__Information provided__.
========================================

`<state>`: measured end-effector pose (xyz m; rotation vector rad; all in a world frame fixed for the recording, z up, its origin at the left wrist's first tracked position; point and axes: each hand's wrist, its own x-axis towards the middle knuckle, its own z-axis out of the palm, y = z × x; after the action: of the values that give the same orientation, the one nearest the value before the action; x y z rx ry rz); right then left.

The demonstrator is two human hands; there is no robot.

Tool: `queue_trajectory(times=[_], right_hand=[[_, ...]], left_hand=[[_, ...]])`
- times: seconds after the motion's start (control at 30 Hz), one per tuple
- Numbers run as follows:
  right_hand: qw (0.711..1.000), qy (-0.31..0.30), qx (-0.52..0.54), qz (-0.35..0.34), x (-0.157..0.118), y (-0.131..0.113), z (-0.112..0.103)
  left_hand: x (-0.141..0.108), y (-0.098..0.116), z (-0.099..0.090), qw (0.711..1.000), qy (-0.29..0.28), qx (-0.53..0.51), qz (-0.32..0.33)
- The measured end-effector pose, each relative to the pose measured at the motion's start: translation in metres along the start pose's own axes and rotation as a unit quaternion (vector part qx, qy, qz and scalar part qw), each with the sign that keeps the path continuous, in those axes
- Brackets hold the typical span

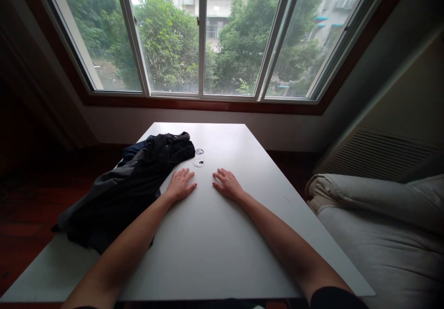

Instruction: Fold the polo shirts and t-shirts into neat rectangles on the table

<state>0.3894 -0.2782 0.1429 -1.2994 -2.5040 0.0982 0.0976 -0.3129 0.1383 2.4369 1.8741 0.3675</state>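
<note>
From where I stand, the likeliest trouble is at the left side of the table [222,262], where the black garment [118,193] lies in a loose heap, its lower end lapping a little past the edge. I'd judge that a tug or a bump from the left forearm [133,242] could send that overhanging end sliding, and its weight might draw the rest down to the floor [21,216]. The dark blue cloth [133,149] peeping out beneath could come along if the two are tangled, and pulling on only the top layer might crease or twist both.

The left hand [180,184] rests palm down just beside the heap, fingers apart; the right hand [227,184] lies the same way, well apart from the cloth. Each grip is wide and holds nothing.

Two small round shapes [199,163] sit by the heap's far right corner. If they are loose discs, a sweep of cloth might carry them off; I can't tell whether they're pieces or printed marks.

The folds are so dark that sleeves, collar and hem blur together, and I can't say how many garments there are. The left forearm crosses in front of the lower folds, so whether it touches them is unclear. Both upper arms are cut off by the bottom of the view.
</note>
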Motion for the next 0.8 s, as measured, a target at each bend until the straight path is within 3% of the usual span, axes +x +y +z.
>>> queue_trajectory(times=[0.4,0.8], right_hand=[[0.999,0.005,0.030,-0.019,-0.008,0.002,-0.003],[0.999,-0.010,0.046,-0.027,-0.016,0.002,-0.008]], left_hand=[[-0.017,0.000,-0.008,0.999,0.018,-0.028,-0.001],[-0.016,-0.001,-0.007,0.999,0.013,-0.034,-0.003]])
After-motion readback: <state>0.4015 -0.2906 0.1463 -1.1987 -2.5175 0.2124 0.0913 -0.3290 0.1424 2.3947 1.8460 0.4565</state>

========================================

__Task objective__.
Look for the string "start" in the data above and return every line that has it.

__Result below__.
- times: seconds after the motion's start (control at 30 Hz), one per tuple
- The measured end-effector pose, each relative to the pose measured at the motion's start: translation in metres along the start pose's own axes and rotation as a unit quaternion (vector part qx, qy, qz and scalar part qw), each with the sign that keeps the path continuous, in those axes

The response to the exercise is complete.